## Brief
When the line containing "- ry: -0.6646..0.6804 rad" is found in the data below, copy it and each line after it through the line containing "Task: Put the", exactly and with no others.

Extracted data entries:
# # #
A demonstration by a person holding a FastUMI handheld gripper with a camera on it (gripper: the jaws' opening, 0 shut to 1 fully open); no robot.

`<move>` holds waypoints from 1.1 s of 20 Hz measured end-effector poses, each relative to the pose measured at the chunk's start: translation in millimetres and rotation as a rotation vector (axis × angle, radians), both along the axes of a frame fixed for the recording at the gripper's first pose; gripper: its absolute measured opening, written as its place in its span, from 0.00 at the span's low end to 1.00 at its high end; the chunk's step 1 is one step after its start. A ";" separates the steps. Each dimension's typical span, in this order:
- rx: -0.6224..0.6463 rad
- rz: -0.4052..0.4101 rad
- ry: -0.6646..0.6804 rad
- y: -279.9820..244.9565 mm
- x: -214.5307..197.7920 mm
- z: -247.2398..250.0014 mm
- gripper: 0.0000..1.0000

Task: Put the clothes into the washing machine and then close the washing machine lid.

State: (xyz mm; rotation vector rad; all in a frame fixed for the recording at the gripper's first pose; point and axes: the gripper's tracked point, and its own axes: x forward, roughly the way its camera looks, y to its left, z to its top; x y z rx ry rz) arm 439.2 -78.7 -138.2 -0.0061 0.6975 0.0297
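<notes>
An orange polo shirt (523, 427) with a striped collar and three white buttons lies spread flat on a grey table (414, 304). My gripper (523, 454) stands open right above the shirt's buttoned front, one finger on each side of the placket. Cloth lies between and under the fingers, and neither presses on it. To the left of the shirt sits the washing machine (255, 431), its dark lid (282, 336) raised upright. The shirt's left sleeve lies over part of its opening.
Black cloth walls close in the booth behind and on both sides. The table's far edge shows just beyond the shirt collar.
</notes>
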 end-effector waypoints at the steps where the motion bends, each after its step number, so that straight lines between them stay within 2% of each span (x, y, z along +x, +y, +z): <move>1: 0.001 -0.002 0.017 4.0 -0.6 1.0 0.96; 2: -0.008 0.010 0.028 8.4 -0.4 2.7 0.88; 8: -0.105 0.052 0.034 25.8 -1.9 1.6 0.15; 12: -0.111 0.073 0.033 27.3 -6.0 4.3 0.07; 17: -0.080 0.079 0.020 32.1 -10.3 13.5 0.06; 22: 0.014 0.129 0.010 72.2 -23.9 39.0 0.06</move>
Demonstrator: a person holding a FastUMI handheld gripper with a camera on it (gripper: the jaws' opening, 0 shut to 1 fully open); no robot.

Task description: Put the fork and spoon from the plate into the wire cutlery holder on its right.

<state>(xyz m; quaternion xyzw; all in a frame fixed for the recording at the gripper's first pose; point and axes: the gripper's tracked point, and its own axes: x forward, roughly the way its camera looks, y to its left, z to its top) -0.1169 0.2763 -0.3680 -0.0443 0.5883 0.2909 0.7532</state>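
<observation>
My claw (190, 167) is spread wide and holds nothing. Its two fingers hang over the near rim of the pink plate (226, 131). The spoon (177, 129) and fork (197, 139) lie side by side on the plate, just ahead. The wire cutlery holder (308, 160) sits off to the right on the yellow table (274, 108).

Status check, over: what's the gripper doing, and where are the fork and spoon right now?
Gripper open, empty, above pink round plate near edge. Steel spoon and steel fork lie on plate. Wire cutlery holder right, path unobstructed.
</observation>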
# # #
## Exercise response
- ry: -0.6646..0.6804 rad
- y: -279.9820..244.9565 mm
- x: -214.5307..197.7920 mm
- z: -247.2398..250.0014 mm
- gripper: 0.0000..1.0000

Task: Put the clothes into the washing machine and then close the washing machine lid.

No more is needed for this exercise.